The people who went to cash in September or early October to “wait it out” missed that 11.6% day. And the ones after it. The market didn’t send a text saying “it’s safe to come back now.” It just started recovering while everyone was still scared.
Why this catches so many people
I watched friends sell in March 2020. Every one of them had the same plan: get out now, get back in when things calm down.
The problem is that “calm” never arrives on schedule. The market doesn’t wait for the news to turn positive before it starts recovering. By the time things feel safe, by the time the headlines shift from panic to optimism, the recovery is already priced in. The biggest gains have already happened.
This is the trap. Selling feels like control. It feels like you’re doing something smart. But the math shows the opposite.
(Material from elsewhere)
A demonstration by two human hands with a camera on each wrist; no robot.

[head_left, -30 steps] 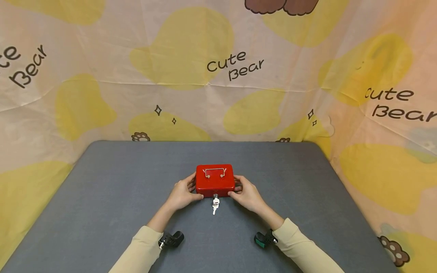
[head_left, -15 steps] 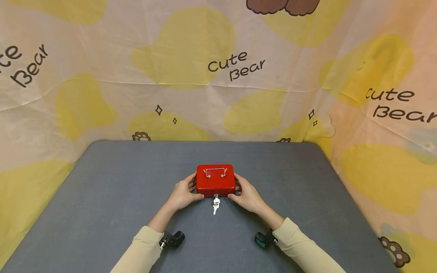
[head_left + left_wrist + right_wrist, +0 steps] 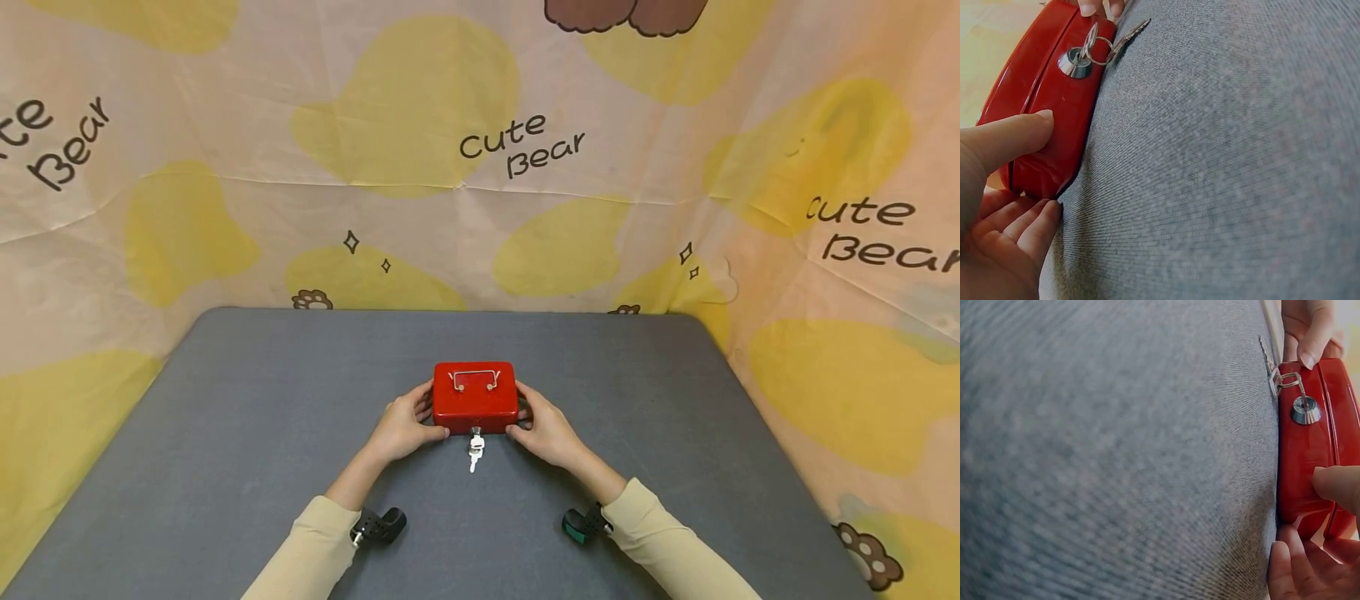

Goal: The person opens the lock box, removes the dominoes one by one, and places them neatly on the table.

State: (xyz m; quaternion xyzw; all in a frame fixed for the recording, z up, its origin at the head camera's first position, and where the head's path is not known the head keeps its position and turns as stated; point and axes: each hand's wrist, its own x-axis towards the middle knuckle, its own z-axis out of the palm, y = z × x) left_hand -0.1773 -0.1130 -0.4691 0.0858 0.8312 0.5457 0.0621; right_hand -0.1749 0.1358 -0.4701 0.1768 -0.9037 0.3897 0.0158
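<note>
A red metal cash box (image 3: pixel 474 408) sits on the grey table, its lid down and its wire handle (image 3: pixel 476 375) folded flat on top. One key stands in the round front lock (image 3: pixel 1075 64), and a second key (image 3: pixel 1266 359) hangs from it on a ring, reaching the table. My left hand (image 3: pixel 401 427) holds the box's left end, thumb on the front face and fingers along the side. At the right end my right hand (image 3: pixel 550 429) grips it the same way. In both wrist views the fingertips are low, near the tabletop.
The grey table (image 3: pixel 300 358) has rounded far corners. Behind it and at both sides hangs a patterned cloth (image 3: pixel 420 108). A black wrist strap device (image 3: pixel 378 527) is on the left wrist and another device (image 3: pixel 585 525) on the right.
The head view has shifted very slightly, so everything sits a few pixels further right. Both hands keep the same hold, and the box appears still on the table.
</note>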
The difference between “stayed invested through the scary part” and “went to cash for a few weeks during the scary part” can be tens of thousands of dollars over a couple of decades.
What this actually means for your portfolio
Staying invested during a crash is not fun. Looking at your portfolio down 25% and choosing to do nothing goes against every instinct you have. Your brain is screaming at you to stop the bleeding.
But the data says something simple: the price of admission for the best days is being present for the worst ones. You can’t have one without the other. They come as a package.
Nobody can consistently predict which days will be the worst and which will be the best. Not you, not me, not professional fund managers with teams of analysts. The people who try to dodge the bad days end up dodging the good ones too.
What to do with this
This isn’t a reason to ignore risk or pretend downturns don’t hurt. It’s a reason to have a plan before the downturn happens. Know what you own. Know why you own it. Set up your portfolio so you can ride out a bad stretch without needing to sell at the worst possible time.
If you’re invested in something you believe in for the long term, the answer during a crash is almost always the same: do nothing. Maybe rebalance. Maybe even add to your positions if you have cash. But don’t sell into the panic.
The best days are hiding inside the worst ones. The only way to catch them is to still be there when they show up.